Jochen Rindt – Formula 1
1970 İtalya antreman turlarında, Chapman ve Rindt, Stewart ve Hulme’yi yakalayabilmek adına aracın kanatlarını çıkarmışlardı. Rindt’in takım arkadaşı John Miles, kanatsız arabadan memnun kalmadığını belirtti ve “bu araba böyle gitmez” diye belirtti. Ama Rindt, aracın performansından memnun kalmıştı ve 800 rpm daha hızlı olduğunu söylemişti.
Ertesi gün, Rindt’in aracına yeni bir vites kutusu takıldı ve araç 330 km/h hıza kadar ulaştı.
Son antremanlarda, Rindt 5. turunu atıyordu. Parabolica’ya geldiklerinde gelin olayları Denny Hulme’den dinleyelim: ” Jochen, frenajda olduğu için aracın kontrolünü kaybetti.Ufak bir sağ sol yaptı ve aracı yoldan çıktı ve sert bir biçimde bariyerlere çarptı.” Kazadan sonra hemen hastaneye kaldırılmasına rağmen kurtarılamadı. Lotus takımı, 2 sene içerisinde 2 büyük pilotunu kazalarda kaybetmişti.(Clark-Rindt)

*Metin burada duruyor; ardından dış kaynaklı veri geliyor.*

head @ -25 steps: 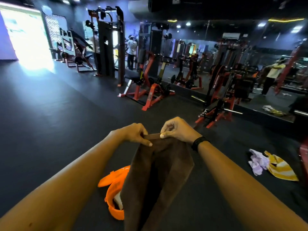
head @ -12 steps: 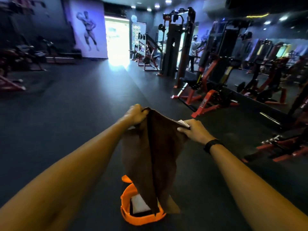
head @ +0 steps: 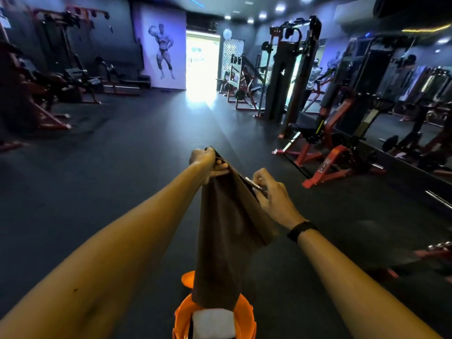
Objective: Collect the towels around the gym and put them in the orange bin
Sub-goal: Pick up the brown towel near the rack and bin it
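Brown towel [head: 227, 228] held up by its top edge, left hand [head: 204, 161] gripping one corner, right hand [head: 271, 196] pinching the other (probably to let the cloth hang straight), lower end dangling right over the orange bin [head: 249, 311] on the floor, above a white towel [head: 212, 322] already inside; looks ready for lowering in

Two towels show: one brown cloth towel [head: 227, 231] and one folded white towel [head: 212, 324]. One round orange plastic bin [head: 248, 311]. Two bare hands, the left hand [head: 206, 161] and the right hand [head: 274, 196].
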Demonstrator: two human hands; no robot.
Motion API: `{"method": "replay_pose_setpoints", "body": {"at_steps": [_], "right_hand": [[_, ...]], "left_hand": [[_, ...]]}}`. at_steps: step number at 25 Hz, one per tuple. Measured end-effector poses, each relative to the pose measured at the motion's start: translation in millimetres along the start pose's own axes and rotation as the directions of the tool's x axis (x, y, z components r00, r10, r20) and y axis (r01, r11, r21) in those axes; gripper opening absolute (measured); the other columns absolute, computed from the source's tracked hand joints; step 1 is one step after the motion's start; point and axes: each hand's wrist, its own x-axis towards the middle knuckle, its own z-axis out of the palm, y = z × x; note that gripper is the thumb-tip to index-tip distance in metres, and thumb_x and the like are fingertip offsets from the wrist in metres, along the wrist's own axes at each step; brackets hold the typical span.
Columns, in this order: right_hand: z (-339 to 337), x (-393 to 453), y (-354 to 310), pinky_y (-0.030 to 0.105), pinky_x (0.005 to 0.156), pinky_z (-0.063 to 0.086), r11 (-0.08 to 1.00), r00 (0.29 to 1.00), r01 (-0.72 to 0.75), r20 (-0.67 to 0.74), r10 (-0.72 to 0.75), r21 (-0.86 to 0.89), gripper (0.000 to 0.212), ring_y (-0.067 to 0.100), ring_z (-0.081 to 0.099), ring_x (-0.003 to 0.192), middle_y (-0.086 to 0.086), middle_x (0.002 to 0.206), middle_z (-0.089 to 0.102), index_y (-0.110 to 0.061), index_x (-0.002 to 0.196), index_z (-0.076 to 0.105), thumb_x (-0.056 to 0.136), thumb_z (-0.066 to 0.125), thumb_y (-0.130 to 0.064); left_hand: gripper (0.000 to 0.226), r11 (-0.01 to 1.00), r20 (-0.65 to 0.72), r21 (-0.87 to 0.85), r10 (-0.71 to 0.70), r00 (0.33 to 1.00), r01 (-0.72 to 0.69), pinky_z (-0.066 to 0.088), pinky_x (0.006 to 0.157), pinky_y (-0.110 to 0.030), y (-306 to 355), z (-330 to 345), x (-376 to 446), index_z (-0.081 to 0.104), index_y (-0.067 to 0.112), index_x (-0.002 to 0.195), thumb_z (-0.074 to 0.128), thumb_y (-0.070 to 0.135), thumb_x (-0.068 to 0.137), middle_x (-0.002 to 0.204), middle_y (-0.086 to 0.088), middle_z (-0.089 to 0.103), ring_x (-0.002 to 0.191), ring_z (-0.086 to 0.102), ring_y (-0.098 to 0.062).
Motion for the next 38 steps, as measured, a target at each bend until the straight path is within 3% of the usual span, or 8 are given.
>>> {"method": "replay_pose_setpoints", "body": {"at_steps": [5,9,12,14,17,24,30,38], "right_hand": [[6.3,23.3,42.1,0.04,0.066,0.049,0.995,0.984,0.088,-0.151,-0.093,-0.037,0.019,0.023,0.058,0.074,0.009,0.08,0.059,-0.008,0.085,0.05,0.084,0.052,0.011],[15.2,44.6,68.1,0.03,0.075,0.052,0.994,0.995,0.098,0.018,-0.099,0.054,0.033,0.017,0.064,0.084,0.009,0.094,0.069,-0.009,0.094,0.074,0.083,0.051,0.012],[20.1,57.8,63.7,0.036,0.074,0.052,0.99,0.976,-0.025,0.219,-0.007,0.14,0.025,0.015,0.064,0.09,0.008,0.097,0.07,-0.012,0.102,0.072,0.092,0.06,-0.032],[24.4,64.0,55.8,0.028,0.079,0.049,0.986,0.94,-0.085,0.338,0.033,0.141,0.066,0.013,0.059,0.105,0.003,0.107,0.066,-0.015,0.103,0.069,0.075,0.055,-0.073],[33.8,75.4,43.9,0.026,0.075,0.047,0.998,0.94,-0.038,0.34,0.018,0.054,0.084,0.012,0.055,0.094,0.0,0.102,0.059,-0.014,0.096,0.061,0.058,0.05,-0.087],[54.0,106.1,46.7,0.039,0.071,0.055,0.999,0.998,-0.036,0.051,0.037,-0.016,0.038,0.026,0.063,0.084,0.009,0.093,0.063,-0.007,0.094,0.059,0.083,0.066,-0.043],[34.9,109.9,92.6,0.032,0.061,0.04,0.975,0.99,0.007,0.137,0.024,-0.224,0.013,0.037,0.062,0.084,0.017,0.09,0.065,-0.003,0.089,0.062,0.08,0.06,-0.013],[11.6,117.1,105.1,0.034,0.063,0.046,0.937,0.931,0.335,0.182,-0.315,-0.093,0.012,0.025,0.057,0.073,0.009,0.08,0.059,-0.007,0.087,0.065,0.093,0.058,-0.015]], "left_hand": [[0.018,0.967,-0.029,0.202,0.167,0.985,-0.158,0.056,0.045,-0.032,15.4,11.0,34.5,0.051,0.004,0.079,0.052,0.013,0.094,0.057,-0.013,0.054,0.034,0.056,-0.017],[0.033,0.918,-0.132,0.32,0.289,0.948,-0.235,0.053,0.045,-0.03,23.2,17.4,47.7,0.04,0.012,0.06,0.055,-0.002,0.086,0.052,-0.013,0.055,0.038,0.059,-0.02],[0.034,0.923,-0.26,0.309,0.313,0.914,-0.228,0.053,0.042,-0.029,26.9,23.5,49.1,0.037,0.015,0.063,0.054,-0.004,0.087,0.054,-0.012,0.054,0.041,0.059,-0.021],[0.03,0.941,-0.344,0.255,0.302,0.889,-0.222,0.055,0.043,-0.029,31.8,29.7,49.2,0.041,0.013,0.067,0.055,-0.001,0.089,0.057,-0.014,0.056,0.043,0.059,-0.022],[0.015,0.971,-0.47,0.087,0.237,0.851,-0.222,0.057,0.047,-0.033,40.6,40.4,50.1,0.048,0.006,0.078,0.054,-0.001,0.09,0.063,-0.016,0.057,0.044,0.058,-0.021],[0.018,0.955,-0.207,0.267,0.186,0.961,-0.127,0.06,0.053,-0.038,50.2,62.3,33.8,0.046,0.006,0.078,0.054,0.001,0.092,0.061,-0.012,0.046,0.047,0.049,-0.019],[0.035,0.878,-0.159,0.455,0.246,0.956,-0.15,0.06,0.054,-0.04,52.9,21.1,28.7,0.04,0.007,0.06,0.056,-0.001,0.091,0.059,-0.01,0.042,0.045,0.045,-0.018],[0.013,0.399,-0.201,0.916,0.374,0.905,0.039,0.061,0.061,-0.041,30.1,-38.6,32.4,0.059,0.006,0.091,0.047,0.003,0.088,0.071,-0.015,0.069,0.059,0.07,-0.028]]}}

Craig Jones – World Süpersport
2008 senesinde Brands Hatch yarışıydı. Clark virajında, lider grupta 2. sırada giden Jones’un önünde Rea, arkasında ise Andrew Pitt vardı. Rea’yı geçmek için çok zorlayan Jones, Clark virajına geldiğinde(düzlüğe çıkan sağ hızlı viraj) Honda CBR600RR’ın çekişini kaybetti. Grup teker tekere mücadele gösterdiği için Andrew Pitt’in yapacak hiçbirşeyi yoktu.Motorun ön tekeri, Jones’un kaskına çarptı.Tıbbi personel hemen olay yerinde müdahalede bulundu ve onu Kraliyet Londra Hastanesine götürdüler. 4 defa hayata geri döndürüldü. Doktorlar, istikrarını koruması amaçla onu ilaçla komaya soktular. Ama ne yazıkki yerel saatle 00.30’da takvimler 4 Ağustos 2008’i gösterirken hayata veda etti.
Carlos Pardo – Nascar
14 Haziran 2009 tarihinde,Autodromo Miguel E. Abed pistinde Pardo, 100 turluk yarışın 97. turunu lider olarak geçiyordu.Hemen 0.044 sn arkasında ise Jorge Goeters vardı. Jorge arkadan ufak bir temasta bulunda ve kontrolünü kaybeden Carlos Pardo, yaklaşık 200 km/h hızla beton duvara çarptı. Kaza o kadar şiddetliydiki, araçtan hiçbir parça yerinde kalmamıştı.Yarış 96 tur üzerinden değerlendirildi ve yarışın galibini Carlos Pardo olarak ilan ettiler.Carlos Pardo’nun yarışa son sıradan başladığınıda belirtelim.
Ivan Palazzese – 250 cc
En parlak sezonunu 1982 yılında 125 cc ile geçiren Ivan, o sene 2 galibiyet ile sezonu 3. sırada bitirmişti. 1989 yılına geldiğimizde, Ivan 250 cc’de yarışıyordu ve yarış Almanya’nın Hockenheim pistinde yapılıyordu.Ivan önündeki Andreas Preining’i oldukça yakından takip ediyordu, viraj çıkışında bir anda yavaşlayan Preinning’e arkadan çarpan Ivan pist üstünde kayarak durdu.Hemen kalkıp oradan uzaklaşmaya çalışan Ivan’a arkadan gelen Bruno Bonhuil ve Fabio Barchitta, Ivan’a göğüs bölümünden çarptılar.Ivan, pist üzerinde hayatını kaybetti.